In 2 brothers from a consanguineous Arab family (family 1, patients 15DG2238 and 15DG2239) with a skeletal dysplasia that the authors stated was identical to that of the sibs reported by Shaheen et al. (2016), Maddirevula et al. (2018) identified homozygosity for the R94C mutation in the NEPRO gene. Their consanguineous parents were unaffected, but segregation analysis was not reported. Haplotype analysis confirmed the founder nature of the variant.
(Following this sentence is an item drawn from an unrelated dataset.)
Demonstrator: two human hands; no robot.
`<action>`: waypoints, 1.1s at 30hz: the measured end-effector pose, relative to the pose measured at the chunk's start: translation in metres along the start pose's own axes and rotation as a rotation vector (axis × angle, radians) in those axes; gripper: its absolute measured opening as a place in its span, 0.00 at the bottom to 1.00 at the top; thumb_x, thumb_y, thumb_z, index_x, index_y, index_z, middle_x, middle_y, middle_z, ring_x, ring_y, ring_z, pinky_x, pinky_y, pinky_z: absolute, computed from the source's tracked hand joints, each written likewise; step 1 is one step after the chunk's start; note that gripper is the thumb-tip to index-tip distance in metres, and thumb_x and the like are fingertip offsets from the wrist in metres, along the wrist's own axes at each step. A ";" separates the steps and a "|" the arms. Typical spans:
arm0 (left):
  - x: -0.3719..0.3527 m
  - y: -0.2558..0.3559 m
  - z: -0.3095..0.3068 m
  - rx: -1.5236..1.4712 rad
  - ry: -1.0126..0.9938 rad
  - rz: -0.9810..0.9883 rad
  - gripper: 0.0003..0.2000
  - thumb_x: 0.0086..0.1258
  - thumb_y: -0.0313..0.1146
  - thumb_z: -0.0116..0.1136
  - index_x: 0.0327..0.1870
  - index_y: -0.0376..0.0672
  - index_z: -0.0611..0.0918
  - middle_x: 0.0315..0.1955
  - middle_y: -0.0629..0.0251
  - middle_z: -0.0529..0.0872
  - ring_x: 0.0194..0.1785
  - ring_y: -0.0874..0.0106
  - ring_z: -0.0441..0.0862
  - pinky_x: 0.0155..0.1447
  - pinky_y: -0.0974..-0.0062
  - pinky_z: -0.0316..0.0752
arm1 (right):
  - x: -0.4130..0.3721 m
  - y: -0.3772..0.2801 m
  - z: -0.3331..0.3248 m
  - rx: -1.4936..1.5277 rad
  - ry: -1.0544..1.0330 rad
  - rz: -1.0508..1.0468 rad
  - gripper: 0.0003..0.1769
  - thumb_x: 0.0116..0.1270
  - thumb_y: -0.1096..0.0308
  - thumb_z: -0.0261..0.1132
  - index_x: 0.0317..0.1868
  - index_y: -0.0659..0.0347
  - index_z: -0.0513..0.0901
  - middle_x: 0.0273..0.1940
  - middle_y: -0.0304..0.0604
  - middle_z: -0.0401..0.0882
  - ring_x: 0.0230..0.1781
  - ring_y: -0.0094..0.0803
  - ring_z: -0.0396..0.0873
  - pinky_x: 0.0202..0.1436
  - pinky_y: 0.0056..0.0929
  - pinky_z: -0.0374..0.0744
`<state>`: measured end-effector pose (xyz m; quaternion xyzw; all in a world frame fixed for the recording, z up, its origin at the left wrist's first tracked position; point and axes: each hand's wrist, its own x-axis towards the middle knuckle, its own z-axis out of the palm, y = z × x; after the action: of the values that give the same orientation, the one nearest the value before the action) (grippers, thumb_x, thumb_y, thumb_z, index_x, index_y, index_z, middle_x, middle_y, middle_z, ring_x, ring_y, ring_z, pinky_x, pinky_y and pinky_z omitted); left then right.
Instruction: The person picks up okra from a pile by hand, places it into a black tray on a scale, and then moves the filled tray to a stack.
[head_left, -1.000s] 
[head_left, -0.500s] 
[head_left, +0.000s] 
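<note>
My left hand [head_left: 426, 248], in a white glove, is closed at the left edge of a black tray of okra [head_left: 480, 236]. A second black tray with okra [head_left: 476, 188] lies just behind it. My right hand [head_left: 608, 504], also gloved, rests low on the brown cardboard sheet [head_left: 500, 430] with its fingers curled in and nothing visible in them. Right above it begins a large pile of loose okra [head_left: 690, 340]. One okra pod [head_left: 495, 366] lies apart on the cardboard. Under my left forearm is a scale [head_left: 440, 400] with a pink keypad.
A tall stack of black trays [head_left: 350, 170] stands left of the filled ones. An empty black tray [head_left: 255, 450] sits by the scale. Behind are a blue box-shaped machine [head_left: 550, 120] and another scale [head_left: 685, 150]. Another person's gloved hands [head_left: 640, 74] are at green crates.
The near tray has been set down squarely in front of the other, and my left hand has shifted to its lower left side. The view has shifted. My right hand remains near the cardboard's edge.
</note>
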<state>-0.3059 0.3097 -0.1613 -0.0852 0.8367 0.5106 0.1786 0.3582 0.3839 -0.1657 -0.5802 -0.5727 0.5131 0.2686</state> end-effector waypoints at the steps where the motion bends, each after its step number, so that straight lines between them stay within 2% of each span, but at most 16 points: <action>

.0002 ANAUXETIC DYSPLASIA 3
In a 13-year-old Indian girl (P1) with anauxetic dysplasia-3 (ANXD3; 618853), Narayanan et al. (2019) identified homozygosity for a c.435G-C transversion (c.435G-C, NM_015412.4) in exon 4 of the NEPRO gene, resulting in a leu145-to-phe (L145F) substitution at a highly conserved residue. Her second-cousin parents were heterozygous for the mutation, which was not found in 576 in-house exomes from 438 Indian families with rare mendelian disorders, or in the ExAC or gnomAD databases.